One of the things that I love about blogging is meeting fascinating people that have a common interest in disruptive leadership topics. Last week a gentleman by the name of Thomas Thurston got in touch with me after he read A Lesson Learned. Thomas had also previously worked for Intel (INTC) and was involved with some of the same emerging market projects.
The highlight of meeting Thomas was his story. He created a fairly simple model from Clayton Christensen’s theory on disruptive innovation that could predict, with 85% accuracy, whether a business venture would succeed or fail. His model caught the attention of Clayton himself at Harvard Business School (HBS) who asked him to join him for a full year fellowship at HBS, fully paid for by Intel. He then took that same model and used it to create a stock portfolio that is wildly successful (more on that later).

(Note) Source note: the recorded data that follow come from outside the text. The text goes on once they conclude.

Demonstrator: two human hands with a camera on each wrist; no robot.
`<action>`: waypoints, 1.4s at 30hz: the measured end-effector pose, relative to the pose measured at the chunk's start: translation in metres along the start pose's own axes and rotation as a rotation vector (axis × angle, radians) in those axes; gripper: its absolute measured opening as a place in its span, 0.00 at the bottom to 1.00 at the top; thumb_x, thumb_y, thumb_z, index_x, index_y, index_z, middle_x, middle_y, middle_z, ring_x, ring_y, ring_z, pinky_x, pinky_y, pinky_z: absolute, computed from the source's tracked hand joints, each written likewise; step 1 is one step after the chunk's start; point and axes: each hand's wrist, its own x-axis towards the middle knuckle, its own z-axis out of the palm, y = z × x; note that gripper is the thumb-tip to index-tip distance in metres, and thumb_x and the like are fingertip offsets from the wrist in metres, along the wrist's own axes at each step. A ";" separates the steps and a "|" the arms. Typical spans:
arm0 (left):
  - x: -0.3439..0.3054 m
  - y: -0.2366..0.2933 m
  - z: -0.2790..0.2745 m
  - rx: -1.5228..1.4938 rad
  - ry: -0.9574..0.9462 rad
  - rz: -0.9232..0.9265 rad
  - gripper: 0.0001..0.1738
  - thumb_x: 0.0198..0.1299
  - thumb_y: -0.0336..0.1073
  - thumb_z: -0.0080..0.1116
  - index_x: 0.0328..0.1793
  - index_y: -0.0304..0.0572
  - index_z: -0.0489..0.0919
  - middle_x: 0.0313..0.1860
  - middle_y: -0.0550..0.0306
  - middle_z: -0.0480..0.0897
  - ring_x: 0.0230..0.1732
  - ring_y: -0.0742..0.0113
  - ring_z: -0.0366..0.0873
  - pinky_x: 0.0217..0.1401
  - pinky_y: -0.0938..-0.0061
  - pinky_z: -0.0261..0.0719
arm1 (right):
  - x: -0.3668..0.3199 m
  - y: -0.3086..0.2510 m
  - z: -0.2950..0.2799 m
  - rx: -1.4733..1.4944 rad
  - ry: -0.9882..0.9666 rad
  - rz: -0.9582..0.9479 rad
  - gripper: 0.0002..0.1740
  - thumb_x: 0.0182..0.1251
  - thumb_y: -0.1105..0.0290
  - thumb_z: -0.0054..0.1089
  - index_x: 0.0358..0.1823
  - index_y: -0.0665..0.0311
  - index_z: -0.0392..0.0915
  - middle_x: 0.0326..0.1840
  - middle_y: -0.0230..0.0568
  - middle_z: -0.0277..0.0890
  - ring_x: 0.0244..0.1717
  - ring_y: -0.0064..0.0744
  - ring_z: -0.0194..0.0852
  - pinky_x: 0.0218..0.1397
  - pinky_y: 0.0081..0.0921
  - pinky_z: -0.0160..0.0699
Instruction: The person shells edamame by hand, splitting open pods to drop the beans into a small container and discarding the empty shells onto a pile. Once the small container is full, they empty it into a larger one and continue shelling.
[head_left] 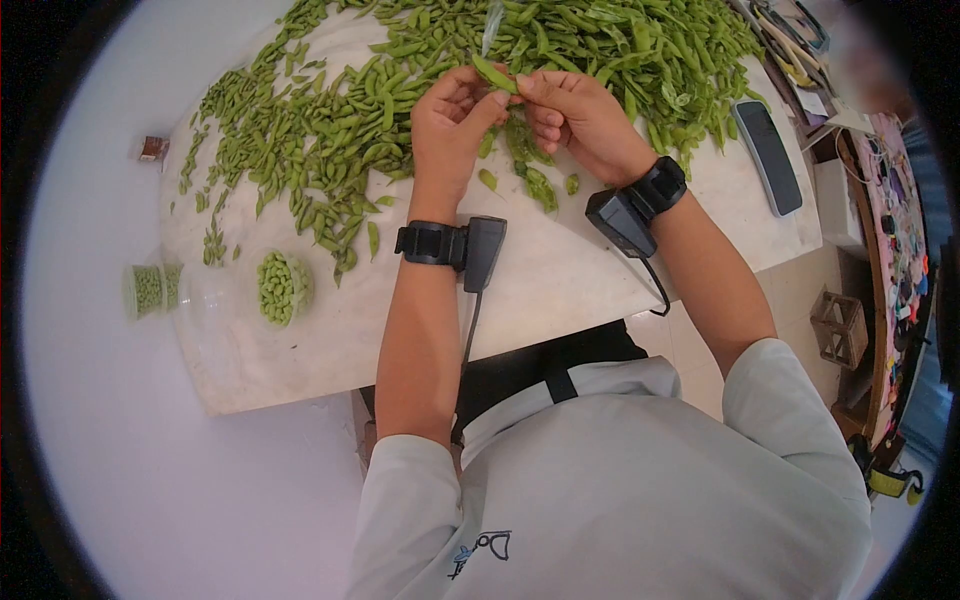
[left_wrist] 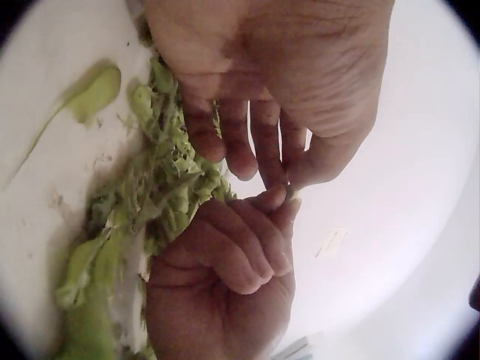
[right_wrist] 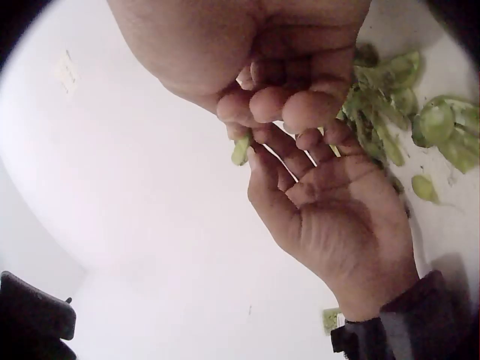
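Fingertips of the left hand [head_left: 443,135] and right hand [head_left: 590,122] pinch a slender green pod [head_left: 495,76] between them, above the near part of a broad pod heap [head_left: 640,60] on a pale tabletop [head_left: 365,320]. Between heap and front edge, a smooth stretch of surface gives the wrists room, with shelled beans [head_left: 282,286] in a clear tub [head_left: 307,298] toward the left edge and an oblong device [head_left: 768,155] near the right. Beyond that right edge stand a small wooden stand [head_left: 838,330] on tiled floor [head_left: 797,290] and a cluttered, wood-edged counter [head_left: 886,335].
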 end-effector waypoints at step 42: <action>0.001 -0.004 -0.008 -0.026 0.018 -0.111 0.07 0.60 0.33 0.58 0.37 0.36 0.78 0.39 0.58 0.81 0.39 0.73 0.75 0.44 0.78 0.73 | -0.001 0.003 0.005 -0.673 0.088 -0.254 0.16 0.65 0.60 0.58 0.26 0.65 0.76 0.17 0.28 0.71 0.17 0.12 0.63 0.19 0.15 0.61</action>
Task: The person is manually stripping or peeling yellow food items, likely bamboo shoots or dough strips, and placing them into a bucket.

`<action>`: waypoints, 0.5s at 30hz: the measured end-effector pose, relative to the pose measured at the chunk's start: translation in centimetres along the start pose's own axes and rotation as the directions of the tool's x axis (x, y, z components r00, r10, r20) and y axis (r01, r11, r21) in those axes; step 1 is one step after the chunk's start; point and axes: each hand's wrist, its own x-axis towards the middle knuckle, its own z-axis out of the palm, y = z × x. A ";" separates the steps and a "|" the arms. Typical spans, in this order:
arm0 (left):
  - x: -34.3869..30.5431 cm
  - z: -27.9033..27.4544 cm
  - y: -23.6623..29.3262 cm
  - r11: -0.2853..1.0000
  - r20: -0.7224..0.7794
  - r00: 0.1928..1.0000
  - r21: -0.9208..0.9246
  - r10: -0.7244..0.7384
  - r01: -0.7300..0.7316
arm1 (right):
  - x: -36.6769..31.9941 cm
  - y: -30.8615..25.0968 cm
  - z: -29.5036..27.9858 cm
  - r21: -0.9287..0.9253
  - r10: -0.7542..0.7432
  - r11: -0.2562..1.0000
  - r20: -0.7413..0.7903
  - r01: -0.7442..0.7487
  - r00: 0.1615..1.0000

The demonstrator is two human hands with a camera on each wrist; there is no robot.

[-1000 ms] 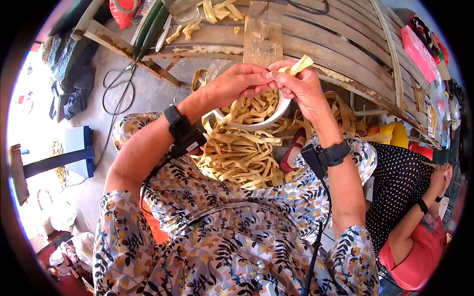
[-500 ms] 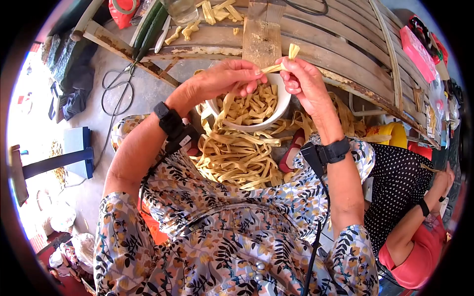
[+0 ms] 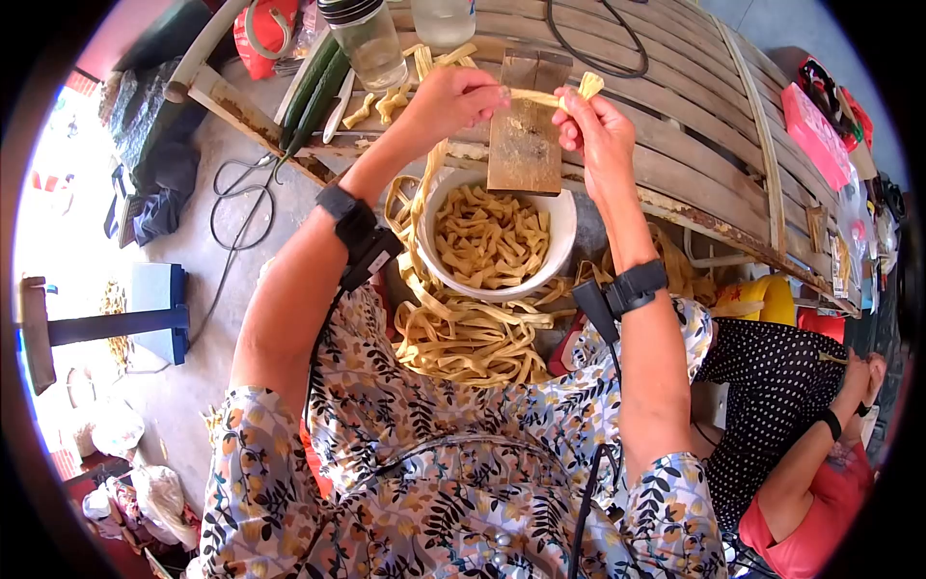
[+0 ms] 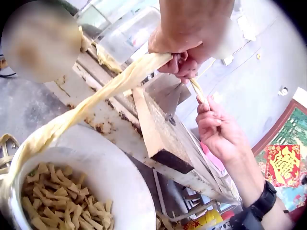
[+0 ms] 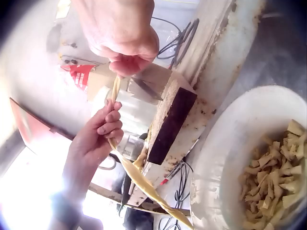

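A long pale yellow strip (image 3: 535, 96) is stretched taut between both hands above the slatted bench. The left hand (image 3: 451, 104) pinches it, and its long tail (image 4: 81, 108) runs down over the rim of a white bucket (image 4: 125, 179). The right hand (image 3: 603, 140) grips the strip near its short end (image 3: 590, 85), which sticks up past the fingers. Inside the bucket lie many short, cut-looking pieces (image 3: 487, 236) of the same material. More long strips (image 3: 473, 338) are heaped on the floor between the person's feet.
A wooden board (image 3: 526, 145) juts from the bench (image 3: 675, 116) over the bucket. Cucumbers (image 3: 313, 92), a lidded jar (image 3: 371, 48) and loose pieces (image 3: 391, 101) lie at the bench's left. Another person (image 3: 815, 482) sits at the right.
Both hands have moved up and forward over the bench and drawn apart, the strip now taut between them. The view has shifted, showing more of the bucket and jar.
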 end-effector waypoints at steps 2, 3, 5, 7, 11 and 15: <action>1.2 0.6 -0.6 1.000 -0.066 0.998 0.023 0.008 -0.006 | 1.0 0.5 -0.1 0.006 -0.028 1.000 -0.058 0.028 0.998; 1.6 0.8 -0.9 0.999 -0.099 0.995 0.034 0.012 -0.009 | 1.5 0.6 -0.2 -0.019 -0.028 0.999 -0.066 0.027 0.997; 2.2 1.1 -1.4 0.999 -0.112 0.994 0.042 0.003 0.001 | 2.0 0.9 -0.4 -0.069 -0.027 0.997 -0.080 0.021 0.996; 2.5 1.4 -1.6 0.999 -0.134 0.991 0.046 0.004 0.002 | 2.2 1.1 -0.6 -0.061 -0.024 0.998 -0.093 0.018 0.995; 2.7 1.6 -1.7 0.997 -0.149 0.989 0.070 -0.003 0.014 | 2.6 1.5 -0.8 0.006 -0.030 0.999 -0.124 0.031 0.992; 2.9 1.8 -2.3 0.994 -0.158 0.987 0.111 0.009 0.009 | 2.6 1.6 -0.9 -0.035 -0.013 0.999 -0.124 0.009 0.992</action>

Thomas worked in the New Business Initiatives (NBI) group at Intel. NBI was then part of Intel Capital, Intel’s “venture capital” group that invests billions of dollars in external companies. NBI’s charter was to fund and incubate business and products internal to Intel. Individuals and groups that had a product or business idea could present their proposal to Intel Capital, and if it was approved for investment, was put into NBI.
Thomas, like myself, was fascinated by Clayton Christenson’s theories on disruption. He used disruptive innovation theory to see whether a predictive model could be created to evaluate which of the business ventures in NBI would succeed or fail. He looked at 48 initiatives over a 10 year period. He was able to get access to the original Power Point proposals that had been approved, and based on the information from these proposals, put him through his model.

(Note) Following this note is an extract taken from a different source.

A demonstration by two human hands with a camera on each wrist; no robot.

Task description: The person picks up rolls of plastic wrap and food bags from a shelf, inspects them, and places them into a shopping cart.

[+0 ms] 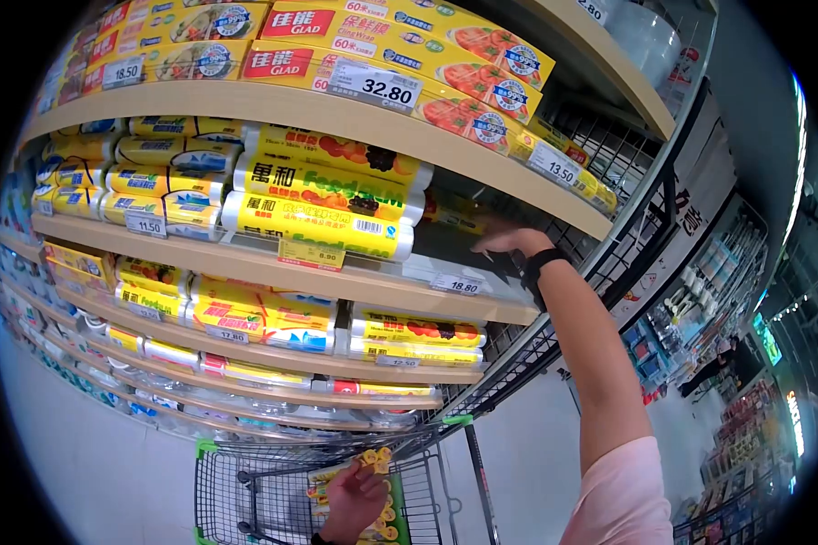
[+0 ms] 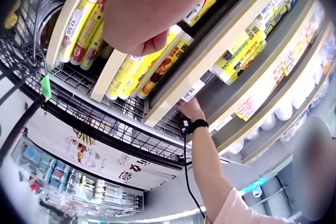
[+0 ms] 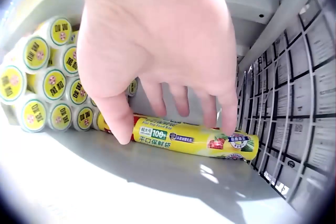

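Now right hand [image 3: 157, 45] above one yellow roll [image 3: 194, 141]; left hand [image 1: 354, 500] in cart [image 1: 223, 490]

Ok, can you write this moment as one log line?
right hand: reaches over yellow roll on shelf | left hand: rests on yellow pack in cart

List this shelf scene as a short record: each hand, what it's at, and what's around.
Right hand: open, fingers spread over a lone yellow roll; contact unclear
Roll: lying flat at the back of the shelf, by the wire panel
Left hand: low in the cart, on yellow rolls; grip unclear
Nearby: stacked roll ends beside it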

He had two basic variables. The first was whether the venture was a “sustaining” business or disruption. A sustaining business is one that positions itself as having better performance than existing competitors, or “incumbents,” in that market. If it was a disruptive business, then it was either a low-end disruption (a business that had less performance than other products in the existing market but was more affordable and provided some unique value) or new disruption.
The second variable was whether Intel was a new entrant or an incumbent in the market. If Intel went into a brand new market were there are already incumbent businesses, then Intel was a new entrant. They were considered an incumbent if they were already in that particular market.
He then looked at each of these 48 ventures to see if they were successful (e.g. growing and profitable) or failures (losing money or shut down). It turned out the model was 85% accurate for predicting whether a venture would succeed or not. About 10% of the businesses Intel funded succeeded, which is not atypical for new ventures. One caveat is that Intel sometimes killed a venture that might have been successful, which may have skewed the results slightly.
Looking deeper into the findings is even more instructive. If a project was a sustaining venture and Intel was the incumbent, then Intel was very likely to succeed. If Intel was a new entrant in an existing market with other existing incumbents, than Intel was very likely to fail.
If the project was disruptive to an existing market where Intel was an incumbent, then Intel was effectively disrupting itself, and would typically fail. Christensen’s theory says that an incumbent with a disruption to its own business will only succeed if the incumbent protects or firewalls the new business from its core business. If the venture is disruptive and its a new market, the venture is very likely to succeed.
I asked him about what his model predicted for the Classmate PC. He considered the Classmate PC a low-end disruption to notebook PC’s (e.g. as Thomas so eloquently put it: “Classmate PC was classified as disruptive because it was cheaper and worse then other notebooks.”) The Classmate PC led to the market for netbooks, creating a disruptive ecosystem to the notebook computer. Asus (AKCPF.PK) and Acer have been the primary beneficiaries of this disruption.
When Thomas sent his results to Clayton Christensen, Cristensen invited him to join him at Harvard Business School to continue his research. Intel fully paid for the fellowship. Thomas and Christensen subsequently looked at about 200 ventures at Intel and other companies. The ironic ending of this story is that after returning to Intel, NBI and Thomas were laid off as part of Intel’s many multiple downsizing initiatives. Whether Intel is still using this predictive model for evaluating ventures is unknown.
Thomas has since set up his own consulting company, Growth Science International, and has been expanding his research to encompass even more fascinating (and rewarding) ventures. He applied this same model as a methodology for picking stocks. According to Thomas, for a period of one year (August 1st 2008 to July 31 2009), a diversified portfolio of 30 or so stocks attained a whopping return of 60%! Compare that to the S&P return during that same period of minus 22% (keep in mind that this period of time straddles the worst economic crisis in decades). He mentioned that Clayton Christensen has developed a similar portfolio which is doing remarkably well.
Thomas has agreed to do a guest post for Disruptive Leadership and dive deeper into his results and methodologies. I, for one, look forward to that post.